New show concept --- MONSTER GEAR CLOSET
Tilt
2:42:10 PM
7/26/03

Well, after 3 episodes of QEFTSG, I have to say their scouts know how to find really clueless dudes to shape up; the latest, the long haired guy with the NJ surfer girlfriend was living like he'd been raised by street people...and he wondered why she might be hesitant about moving in with him, lol.

Bravo channel, by its "artiness," is apparently the de facto gay channel (well, along with Style Channel). Keeps balance in the universe with Pat Robertson and the 700 Club, the EWTN, and Ispiration channels.
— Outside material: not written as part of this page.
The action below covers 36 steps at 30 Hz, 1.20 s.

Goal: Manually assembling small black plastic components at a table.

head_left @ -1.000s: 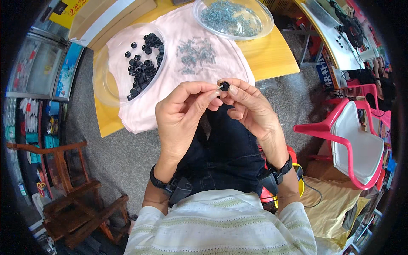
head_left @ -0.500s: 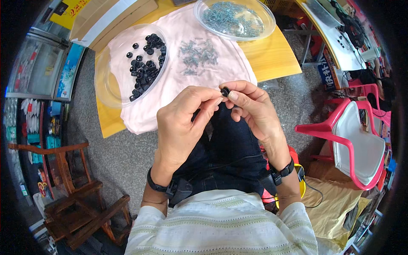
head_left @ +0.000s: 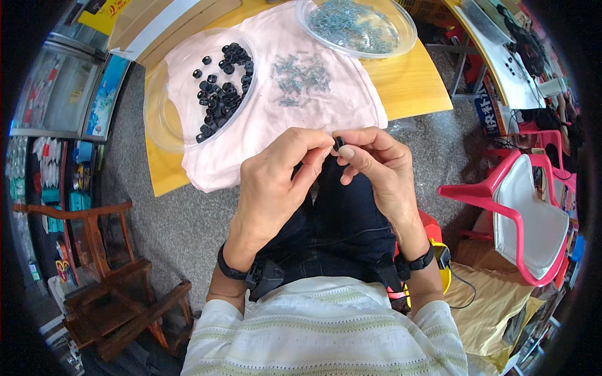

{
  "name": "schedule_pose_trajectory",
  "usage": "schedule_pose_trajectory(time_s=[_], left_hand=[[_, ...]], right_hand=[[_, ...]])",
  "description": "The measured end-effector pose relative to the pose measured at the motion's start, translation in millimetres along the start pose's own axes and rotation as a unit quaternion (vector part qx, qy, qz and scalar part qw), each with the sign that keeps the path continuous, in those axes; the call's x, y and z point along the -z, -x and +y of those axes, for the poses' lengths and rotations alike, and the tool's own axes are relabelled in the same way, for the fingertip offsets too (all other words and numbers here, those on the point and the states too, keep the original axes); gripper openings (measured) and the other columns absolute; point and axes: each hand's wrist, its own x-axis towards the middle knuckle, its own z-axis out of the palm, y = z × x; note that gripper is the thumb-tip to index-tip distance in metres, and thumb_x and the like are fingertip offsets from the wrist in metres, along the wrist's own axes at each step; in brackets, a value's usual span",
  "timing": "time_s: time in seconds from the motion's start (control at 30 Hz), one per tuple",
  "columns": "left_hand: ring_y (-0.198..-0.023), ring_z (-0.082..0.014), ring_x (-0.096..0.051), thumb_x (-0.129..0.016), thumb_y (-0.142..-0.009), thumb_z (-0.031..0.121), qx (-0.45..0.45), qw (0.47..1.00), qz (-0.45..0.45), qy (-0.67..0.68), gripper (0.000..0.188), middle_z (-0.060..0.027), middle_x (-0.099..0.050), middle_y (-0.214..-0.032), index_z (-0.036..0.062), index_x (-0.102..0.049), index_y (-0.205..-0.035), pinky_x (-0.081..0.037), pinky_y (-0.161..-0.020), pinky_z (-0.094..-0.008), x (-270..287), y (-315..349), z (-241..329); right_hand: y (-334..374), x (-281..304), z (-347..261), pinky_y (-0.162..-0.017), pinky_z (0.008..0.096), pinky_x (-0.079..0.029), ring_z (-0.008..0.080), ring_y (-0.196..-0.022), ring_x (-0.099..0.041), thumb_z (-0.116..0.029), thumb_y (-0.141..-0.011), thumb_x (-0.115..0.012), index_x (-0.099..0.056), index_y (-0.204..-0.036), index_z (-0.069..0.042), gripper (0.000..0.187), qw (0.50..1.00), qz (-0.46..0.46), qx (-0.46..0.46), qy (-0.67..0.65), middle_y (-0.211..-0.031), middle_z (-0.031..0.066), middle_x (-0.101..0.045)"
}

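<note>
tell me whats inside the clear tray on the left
The tray holds small black parts, mostly heaped toward its right side. Pink cloth shows through its clear bottom. The lowest parts, and whatever lies directly beneath the heap, are covered.

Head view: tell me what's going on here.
A seated person pinches a small black part in the right hand. The left hand has its fingertips pinched together beside it; whether they grip anything is too small to tell. Ahead, more black parts lie in a clear container, thin metal pieces are scattered on a pink cloth, and similar pieces fill much of a clear bowl.
</note>
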Motion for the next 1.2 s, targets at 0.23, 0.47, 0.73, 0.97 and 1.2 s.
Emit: schedule_pose_trajectory(time_s=[0.23,0.47,0.73,0.97,1.2], left_hand=[[-0.074,-0.0122,-0.065,-0.067,-0.08,0.002,0.014,0.999,-0.024,0.016,0.015,-0.0067,-0.066,-0.084,0.004,-0.063,-0.095,-0.051,-0.065,-0.0248,5,6,-3],[-0.079,-0.012,-0.064,-0.066,-0.082,0.002,0.064,0.989,-0.033,0.133,0.023,-0.0059,-0.065,-0.094,0.0027,-0.061,-0.104,-0.052,-0.07,-0.0241,11,3,-22],[-0.083,-0.0144,-0.061,-0.062,-0.084,0.009,0.066,0.981,0.076,-0.167,0.016,-0.0083,-0.066,-0.094,0.0009,-0.066,-0.097,-0.047,-0.072,-0.0271,105,-54,-76],[-0.083,-0.03,-0.058,-0.066,-0.078,0.012,0.077,0.962,0.011,-0.263,0.016,-0.0151,-0.061,-0.086,-0.0016,-0.065,-0.086,-0.046,-0.072,-0.0364,112,-79,-121],[-0.083,-0.0275,-0.059,-0.066,-0.076,0.006,-0.024,0.955,0.018,-0.296,0.02,-0.0139,-0.061,-0.089,0.0002,-0.063,-0.095,-0.047,-0.073,-0.0334,106,-78,-104]], right_hand=[[8,-8,4,-0.061,0.0217,-0.052,0.012,-0.068,-0.061,0.002,-0.083,-0.062,-0.063,-0.102,0.003,0.02,0.997,0.043,-0.051,0.032,-0.085,0.0093,-0.065],[-15,-2,4,-0.057,0.0222,-0.051,0.0096,-0.069,-0.059,0.003,-0.081,-0.064,-0.063,-0.098,0.003,0.017,0.999,-0.009,-0.019,0.029,-0.085,0.0062,-0.064],[-50,14,9,-0.06,0.0207,-0.05,0.009,-0.069,-0.058,-0.001,-0.082,-0.065,-0.061,-0.1,0.003,0.019,0.993,0.041,-0.042,0.105,-0.088,0.0061,-0.063],[-50,14,6,-0.062,0.0214,-0.051,0.0089,-0.072,-0.058,0.0,-0.082,-0.065,-0.061,-0.101,0.002,0.02,0.994,0.026,-0.057,0.087,-0.089,0.0057,-0.063],[-47,12,3,-0.061,0.0204,-0.051,0.0084,-0.072,-0.058,0.002,-0.082,-0.064,-0.061,-0.101,0.002,0.019,0.996,0.03,-0.047,0.072,-0.094,0.0058,-0.063]])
I've become a big BBC America fan over the summer, since everything on it is new to me. I work in the yard many days, so I've become a "Ground Force" aficianado (it's a landscape makeover show -- 2-day surprises for homeowners), and I just discovered "Red Cap," the crime show set among British Army investigators stationed in Germany. As for the "gay" element that started this show, I get a real kick out of "So Graham Norton." His Christmas Show visit to Dolly Parton at Dollywood wasn't as naughty as his shows in Britain, but it was a campy hoot nonetheless.
pekka
5:12:23 PM
7/28/03

What's amazing about QEFTSG is - aside from the gay angle - how old fashioned American it is. Romance, marriage and committment are valued. Courtship is calued. There is some innuendo - but people are kind and helpful. Hard work and effort are supported. Ingenuity and consumerism, the ability of people to change themselves are big themes. Much of it harkens back to a "kinder gentler" era of TV and American culture in general.
pedxing
6:35:37 AM
7/31/03

Things don't really change that much.
Tom Terrific
8:17:43 AM
7/31/03

New episode in about 22 minutes. Going to get a "cowboy" ready to propose to his gal.
pekka
8:46:51 PM
7/31/03

Lucky for the good people of Idaho, KTVB has saved them from the wrath of God by deciding not to run the show. (The last letter to the editor is a hoot.)
vIoLiN
11:17:49 AM
8/06/03

good grief! that last one is hilarious. i guarantee there must have been quite a few letters written to that station asking them not to air the show. sometimes i go to the FCC to do research for work, and stations are required to keep all their mail and send it to the FCC. there are some real freaks out there with nothing to do but obsess over the wrath of God and what's on TV! i think one person must have written about 100 letters, all about one news anchorperson.
lyra
11:22:05 AM
8/06/03

"Is KTVB worried that Idahoans will finally learn that the mullet and fanny-pack are fashion no-no´s?"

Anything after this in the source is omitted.